There is a gossip_store, don't know if valid... how can I tell? For me it's a ~1kb file, empty... cat gossip_store returns nothing. It's timestamped at whenever I try running c-lightning.

There may be a problem with the filesystem... but I'm stuck in my attempts to resolve it. I'm running the RasPi with / on an external hdd. Both bitcoind and lightningd are on the same disk, so cannot unmount to fsck. Just running sudo fsck gives me:

e2fsck 1.43.3 (04-Sep-2016)
/dev/mmcblk0p2: clean, 36796/913920 files, 303311/3877760 blocks
e2fsck 1.43.3 (04-Sep-2016)
/dev/sda1 is mounted.
e2fsck: Cannot continue, aborting.

fsck.fat 3.0.27 (2014-11-12)
0x41: Dirty bit is set. Fs was not properly unmounted and some data may be corrupt.
1) Remove dirty bit
2) No action
?

If I press 1, I get:

Leaving filesystem unchanged.
/dev/mmcblk0p1: 146 files, 42839/83951 cluste

By going 2,

There are differences between boot sector and its backup.
This is mostly harmless. Differences: (offset:original/backup)
  65:01/00
1) Copy original to backup
2) Copy backup to original
3) No action

and no matter what I do now, it gives me the same message above, after option 1 to remove dirty bit.
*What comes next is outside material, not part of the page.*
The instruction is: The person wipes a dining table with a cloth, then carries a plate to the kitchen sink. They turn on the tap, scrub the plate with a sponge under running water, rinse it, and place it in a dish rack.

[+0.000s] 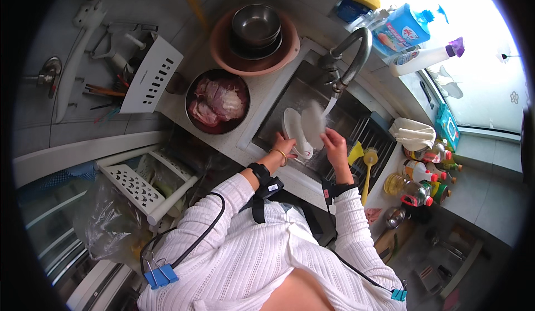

Tried running fsck on boot via sudo touch /forcefsck, and I think it runs (not sure cos' I'm headless...) but doesn't fix anything.

Running just sudo fsck /dev/sda1 throws a complain since it's mounted, and I cannot unmount it.

Guess the question now is how to force a file system check and fix on boot? I googled, but the suggestions are basically the ones I did above already. Any other ideas?

ZmnSCPxj commented 5 years ago

If it is truly empty, xxd gossip_store will print nothing, otherwise it will hexdump the actual data in it. If the gossip_store is, for example, filled with 0x00 bytes, cat will appear to print nothing at all, but xxd will reveal the truth (this can be used, incidentally, when tools mysteriously complain about your input file being bad when opening it in a text editor shows it is correctly formatted: I once found a weird case where a compiler kept complaining about invalid characters in a source code file, which no amount of staring at the code in a text editor revealed any problem, it turned out a Unicode byte-order mark had managed to get inserted to the start of the source code file, which the text editor removed because it knows Unicode, but which the compiler was absolutely flummoxed by).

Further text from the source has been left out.